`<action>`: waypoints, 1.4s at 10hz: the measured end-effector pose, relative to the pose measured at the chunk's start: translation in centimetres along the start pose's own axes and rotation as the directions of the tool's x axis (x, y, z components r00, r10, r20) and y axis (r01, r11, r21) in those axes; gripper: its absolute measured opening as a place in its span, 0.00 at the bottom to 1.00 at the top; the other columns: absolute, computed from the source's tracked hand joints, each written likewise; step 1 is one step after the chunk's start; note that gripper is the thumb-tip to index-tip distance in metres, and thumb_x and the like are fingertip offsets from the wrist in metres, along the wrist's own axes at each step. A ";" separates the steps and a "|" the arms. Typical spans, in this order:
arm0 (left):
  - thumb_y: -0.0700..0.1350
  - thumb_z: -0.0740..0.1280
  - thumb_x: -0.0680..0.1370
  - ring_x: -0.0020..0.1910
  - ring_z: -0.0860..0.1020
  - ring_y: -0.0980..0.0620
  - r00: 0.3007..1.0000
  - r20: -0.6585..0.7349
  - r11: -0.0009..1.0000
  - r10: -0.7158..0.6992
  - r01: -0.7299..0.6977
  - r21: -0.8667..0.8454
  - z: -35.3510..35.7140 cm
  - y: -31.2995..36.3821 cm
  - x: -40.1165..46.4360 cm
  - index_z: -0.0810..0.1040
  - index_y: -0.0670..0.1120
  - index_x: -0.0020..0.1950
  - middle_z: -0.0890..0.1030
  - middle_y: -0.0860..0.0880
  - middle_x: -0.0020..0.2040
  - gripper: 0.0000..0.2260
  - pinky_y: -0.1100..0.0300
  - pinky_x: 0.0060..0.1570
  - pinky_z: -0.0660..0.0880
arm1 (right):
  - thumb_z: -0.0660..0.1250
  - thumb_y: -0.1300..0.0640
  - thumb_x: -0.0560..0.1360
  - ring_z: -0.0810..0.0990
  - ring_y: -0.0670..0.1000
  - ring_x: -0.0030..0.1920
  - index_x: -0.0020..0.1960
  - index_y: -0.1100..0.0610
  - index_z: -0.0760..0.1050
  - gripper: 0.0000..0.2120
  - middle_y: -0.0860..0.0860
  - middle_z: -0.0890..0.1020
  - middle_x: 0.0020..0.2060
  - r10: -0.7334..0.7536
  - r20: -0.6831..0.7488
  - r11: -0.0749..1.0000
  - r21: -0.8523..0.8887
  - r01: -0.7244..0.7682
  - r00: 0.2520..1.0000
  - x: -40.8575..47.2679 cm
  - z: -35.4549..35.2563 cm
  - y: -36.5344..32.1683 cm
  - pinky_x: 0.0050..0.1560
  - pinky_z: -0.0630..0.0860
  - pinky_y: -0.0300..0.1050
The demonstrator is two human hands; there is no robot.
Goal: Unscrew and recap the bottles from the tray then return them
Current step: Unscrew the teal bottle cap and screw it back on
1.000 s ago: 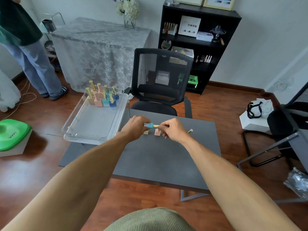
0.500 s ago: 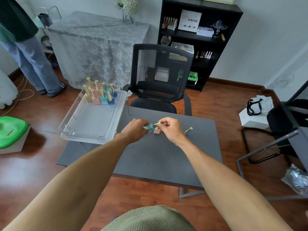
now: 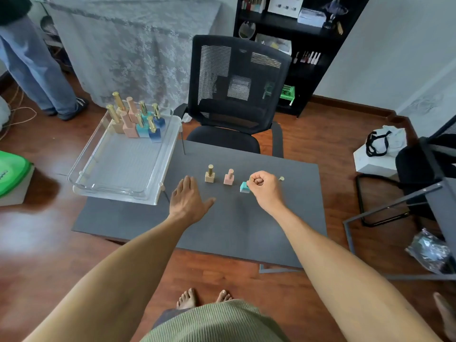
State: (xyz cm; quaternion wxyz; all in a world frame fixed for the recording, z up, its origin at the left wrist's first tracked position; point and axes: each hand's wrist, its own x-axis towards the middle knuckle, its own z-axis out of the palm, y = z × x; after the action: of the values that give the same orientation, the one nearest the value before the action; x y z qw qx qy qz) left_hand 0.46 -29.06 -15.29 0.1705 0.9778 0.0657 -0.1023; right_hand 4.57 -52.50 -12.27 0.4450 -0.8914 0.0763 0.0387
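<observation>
Three bottles stand in a row on the table (image 3: 246,230): a tan bottle (image 3: 209,174), a pink bottle (image 3: 229,177) and a teal bottle (image 3: 244,187). More wait in the tray (image 3: 118,191). The right hand (image 3: 264,188) is curled round the teal bottle's cap, pinching it — the base sits on the table. The left hand (image 3: 188,201) hovers spread and empty, near the tan bottle. These look small, light and hard, likely glass, so easily tipped. Best grip, I judge: fingers round the square base, fingertips twisting the slim cap — smooth metal may slip.
</observation>
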 end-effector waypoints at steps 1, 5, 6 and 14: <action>0.70 0.61 0.76 0.82 0.48 0.44 0.999 0.034 0.999 -0.017 0.016 0.037 1.3 0.0 0.3 0.48 0.41 0.82 0.49 0.43 0.83 0.47 0.47 0.79 0.54 | 0.71 0.62 0.76 0.76 0.41 0.34 0.46 0.55 0.81 0.03 0.43 0.80 0.34 0.011 -0.007 1.000 -0.017 -0.011 1.000 0.7 -0.1 0.9 0.33 0.71 0.27; 0.76 0.53 0.73 0.81 0.36 0.44 0.991 0.121 0.996 -0.050 0.040 0.081 5.9 -0.4 1.7 0.38 0.40 0.82 0.38 0.42 0.83 0.53 0.47 0.80 0.39 | 0.69 0.60 0.78 0.76 0.42 0.34 0.48 0.56 0.81 0.02 0.42 0.79 0.35 0.038 0.009 0.997 -0.066 -0.037 0.999 3.3 0.5 3.1 0.33 0.70 0.27; 0.78 0.52 0.72 0.81 0.35 0.44 0.986 0.153 0.996 -0.071 0.062 0.064 6.5 -0.6 2.1 0.37 0.41 0.82 0.37 0.43 0.83 0.54 0.47 0.79 0.39 | 0.69 0.60 0.79 0.77 0.42 0.36 0.48 0.56 0.81 0.02 0.43 0.80 0.36 0.041 0.020 0.996 -0.074 -0.040 0.999 3.9 0.6 3.4 0.33 0.70 0.29; 0.77 0.51 0.74 0.81 0.34 0.44 0.977 0.196 0.995 -0.089 0.079 0.061 7.0 -0.4 2.1 0.35 0.42 0.82 0.34 0.44 0.82 0.53 0.46 0.79 0.38 | 0.72 0.57 0.76 0.81 0.48 0.40 0.63 0.54 0.78 0.15 0.45 0.81 0.35 0.053 0.033 0.995 -0.087 -0.049 0.998 4.9 2.0 3.5 0.41 0.76 0.43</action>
State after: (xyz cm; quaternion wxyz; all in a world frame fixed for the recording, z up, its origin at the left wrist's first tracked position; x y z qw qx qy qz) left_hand 1.18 -30.90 -22.38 0.1459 0.9633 0.0869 -0.2080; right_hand 8.82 -53.44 -16.88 0.4062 -0.9067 0.0894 0.0692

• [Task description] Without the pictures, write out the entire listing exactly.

• [Task solution]
`<action>`: waypoints, 1.4s at 10hz: the measured end-effector pose, relative to the pose measured at the chunk's start: translation in centimetres along the start pose's own axes and rotation as the directions of the tool's x axis (x, y, z components r00, r10, r20) and y axis (r01, r11, r21) in those axes; gripper: its absolute measured opening as a place in its span, 0.00 at the bottom to 1.00 at the top; the other columns: absolute, computed from the source's tracked hand joints, each written likewise; step 1 is one step after the chunk's start; note that gripper is the thumb-tip to index-tip distance in metres, and thumb_x and the like are fingertip offsets from the wrist in metres, along the wrist's own axes at each step. A ";" separates the steps and a "|" the arms. Typical spans, in this order:
arm0 (left):
  - thumb_y: -0.0700..0.1350
  - thumb_z: -0.0740..0.1280
  - thumb_x: -0.0680..0.1370
  - ring_x: -0.0020..0.1910
  - ring_z: -0.0860..0.1020
  - ring_y: -0.0980..0.0620
  - r00: 0.3007..1.0000
  - r20: -0.6585..0.7349
  - r11: -0.0009..1.0000
  - r10: -0.7158..0.6992
  - r01: -0.7299..0.6977
  - r21: -0.8667..0.8454
  - z: -35.3510..35.7140 cm
  - y: -31.2995..36.3821 cm
  - x: -40.1165..46.4360 cm
  - index_z: -0.0810..0.1040
  - index_y: -0.0670..0.1120
  - index_x: -0.0020..0.1950
  - middle_z: -0.0890..0.1030
  - middle_y: -0.0860..0.0880
  - middle_x: -0.0020..0.2040
  - gripper: 0.0000..0.2260
  - pinky_y: -0.1100..0.0300
  - pinky_x: 0.0060..0.1570
  - pinky_z: -0.0660..0.0880
arm1 (right):
  - thumb_z: -0.0660..0.1250
  - thumb_y: -0.1300..0.0640
  - thumb_x: -0.0560..0.1360
  - ring_z: -0.0810..0.0990
  - ring_y: -0.0670..0.1000
  - ring_x: -0.0030..0.1920
  - index_x: -0.0020..0.1960
  - index_y: -0.1100..0.0610
  - index_z: -0.0760..0.1050
  - gripper: 0.0000..0.2120
  - middle_y: -0.0860..0.0860
  - middle_z: -0.0890..0.1020
  - middle_x: 0.0020..0.2060
  - r10: -0.7334..0.7536
  - r20: -0.6831..0.7488
  - r11: -0.0749..1.0000
  - r21: -0.8523..0.8887
  - r01: -0.7244..0.7682
  - r00: 0.2520..1.0000
  - x: -40.8575..47.2679 cm
  - z: -35.4549..35.2563 cm
  - y: -36.5344..32.1683 cm
  - pinky_x: 0.0050..0.1560
  - pinky_z: -0.0630..0.0860
  - pinky_y: -0.0300..0.1050
The demonstrator is two human hands; there is no robot.
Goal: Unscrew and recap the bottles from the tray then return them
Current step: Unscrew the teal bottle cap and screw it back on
1.000 s ago: 
0.500 s ago: 
now: 
State: (xyz cm; quaternion wxyz; all in a world frame fixed for the recording, z up, its origin at the left wrist's first tracked position; point and axes: each hand's wrist, its own x-axis towards the middle knuckle, its own z-axis out of the palm, y = z × x; after the action: of the values that give the same orientation, the one nearest the value before the action; x y z qw qx qy qz) left_hand 0.46 -29.06 -15.29 0.1705 0.9778 0.0657 -0.1023; right_hand 4.57 -52.50 -12.27 0.4450 -0.8914 0.0763 0.0387
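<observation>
Three bottles stand in a row on the table (image 3: 246,230): a tan bottle (image 3: 209,174), a pink bottle (image 3: 229,177) and a teal bottle (image 3: 244,187). More wait in the tray (image 3: 118,191). The right hand (image 3: 264,188) is curled round the teal bottle's cap, pinching it — the base sits on the table. The left hand (image 3: 188,201) hovers spread and empty, near the tan bottle. These look small, light and hard, likely glass, so easily tipped. Best grip, I judge: fingers round the square base, fingertips twisting the slim cap — smooth metal may slip.
</observation>
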 end-effector waypoints at steps 1, 5, 6 and 14: <action>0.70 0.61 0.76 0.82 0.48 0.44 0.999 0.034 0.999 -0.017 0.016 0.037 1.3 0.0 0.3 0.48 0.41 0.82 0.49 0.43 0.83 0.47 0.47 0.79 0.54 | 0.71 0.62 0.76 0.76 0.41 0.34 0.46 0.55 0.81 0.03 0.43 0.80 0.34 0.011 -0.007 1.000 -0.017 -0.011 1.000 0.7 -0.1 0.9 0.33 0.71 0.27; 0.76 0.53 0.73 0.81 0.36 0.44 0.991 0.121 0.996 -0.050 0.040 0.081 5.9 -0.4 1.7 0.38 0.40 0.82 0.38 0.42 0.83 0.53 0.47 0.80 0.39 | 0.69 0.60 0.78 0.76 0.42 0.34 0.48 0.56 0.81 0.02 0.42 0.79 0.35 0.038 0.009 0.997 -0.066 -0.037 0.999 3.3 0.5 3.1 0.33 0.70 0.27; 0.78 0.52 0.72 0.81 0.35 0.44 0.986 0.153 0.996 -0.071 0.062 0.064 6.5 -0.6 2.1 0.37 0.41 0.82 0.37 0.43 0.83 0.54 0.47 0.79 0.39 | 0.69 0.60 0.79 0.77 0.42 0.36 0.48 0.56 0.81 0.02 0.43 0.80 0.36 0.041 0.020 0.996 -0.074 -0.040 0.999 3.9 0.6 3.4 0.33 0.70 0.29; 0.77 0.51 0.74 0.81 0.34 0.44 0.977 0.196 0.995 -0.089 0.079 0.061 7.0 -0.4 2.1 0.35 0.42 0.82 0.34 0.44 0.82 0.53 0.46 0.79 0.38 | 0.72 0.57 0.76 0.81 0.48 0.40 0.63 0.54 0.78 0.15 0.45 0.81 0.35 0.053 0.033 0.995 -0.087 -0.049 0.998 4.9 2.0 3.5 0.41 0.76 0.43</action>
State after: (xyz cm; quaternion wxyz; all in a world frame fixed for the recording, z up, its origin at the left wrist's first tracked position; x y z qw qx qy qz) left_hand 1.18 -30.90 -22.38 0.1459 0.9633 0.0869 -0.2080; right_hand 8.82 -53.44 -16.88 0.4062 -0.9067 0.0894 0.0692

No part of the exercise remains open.